Problem description
Images should be omitted while the rest of the data is duplicated exactly.

Material provided
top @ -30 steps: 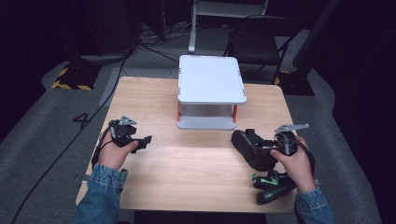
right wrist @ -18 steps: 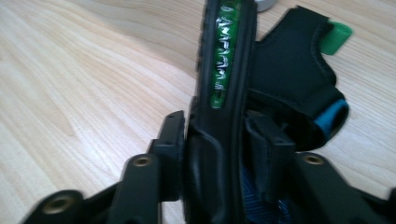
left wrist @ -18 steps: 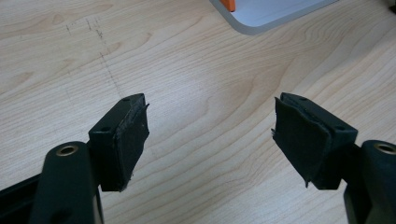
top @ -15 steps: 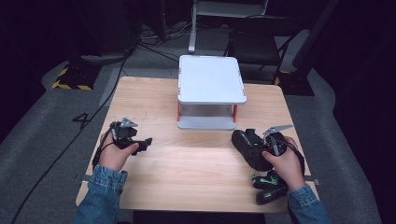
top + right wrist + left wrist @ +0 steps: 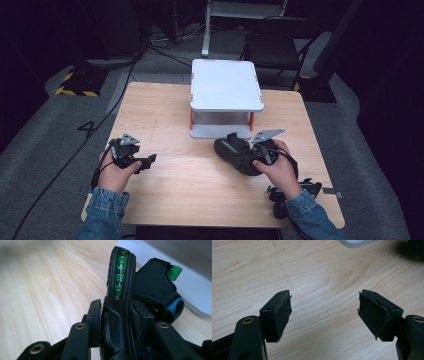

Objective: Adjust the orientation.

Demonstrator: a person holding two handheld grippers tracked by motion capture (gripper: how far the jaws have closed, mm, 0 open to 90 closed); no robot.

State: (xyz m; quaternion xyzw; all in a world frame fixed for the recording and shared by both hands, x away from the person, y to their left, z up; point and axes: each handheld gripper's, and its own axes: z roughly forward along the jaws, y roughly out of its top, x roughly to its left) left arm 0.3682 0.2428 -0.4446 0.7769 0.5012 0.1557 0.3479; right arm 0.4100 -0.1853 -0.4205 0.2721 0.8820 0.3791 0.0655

Answer section
top @ -30 steps: 
right wrist @ -18 steps: 
left wrist @ -18 steps: 
top @ -15 steps: 
top + right wrist + left wrist @ +0 steps: 

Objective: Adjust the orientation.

Demonstrator: a person holding two handheld grippers tracked by motion capture (gripper: how far the jaws have closed, mm, 0 open to 90 closed); no robot.

State: (xyz m; quaternion xyzw; all in a world frame fixed for the recording and shared by both hands, x away from the person, y to their left, z up; point and axes: each handheld gripper's, and its own axes: z roughly forward along the jaws, y roughly out of its top, x roughly to its left) left arm 0.3682 0.2428 -0.4446 0.7769 0.5012 0.1557 0.3479; right arm 0.4100 -0.1853 -0.4205 0.2721 0.8820 0.3791 0.0655

No more output is required.